Write out the whole listing below so that every line matches exactly.

Given material —

*****

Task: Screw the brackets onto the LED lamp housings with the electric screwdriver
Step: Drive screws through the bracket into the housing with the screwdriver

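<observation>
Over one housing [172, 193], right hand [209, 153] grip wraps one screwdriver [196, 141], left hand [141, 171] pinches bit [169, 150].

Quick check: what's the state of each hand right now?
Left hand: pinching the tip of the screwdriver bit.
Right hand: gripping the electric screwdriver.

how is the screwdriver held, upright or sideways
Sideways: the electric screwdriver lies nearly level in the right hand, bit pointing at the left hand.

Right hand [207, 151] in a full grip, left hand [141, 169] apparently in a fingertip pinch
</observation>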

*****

Expected output —
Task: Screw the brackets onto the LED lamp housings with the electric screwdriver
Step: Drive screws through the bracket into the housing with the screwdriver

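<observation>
Over one housing [172, 193], right hand [209, 153] grip wraps one screwdriver [196, 141], left hand [141, 171] pinches bit [169, 150].

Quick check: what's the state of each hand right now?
Left hand: pinching the tip of the screwdriver bit.
Right hand: gripping the electric screwdriver.

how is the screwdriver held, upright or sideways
Sideways: the electric screwdriver lies nearly level in the right hand, bit pointing at the left hand.

Right hand [207, 151] in a full grip, left hand [141, 169] apparently in a fingertip pinch
</observation>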

Nothing further remains for this exercise.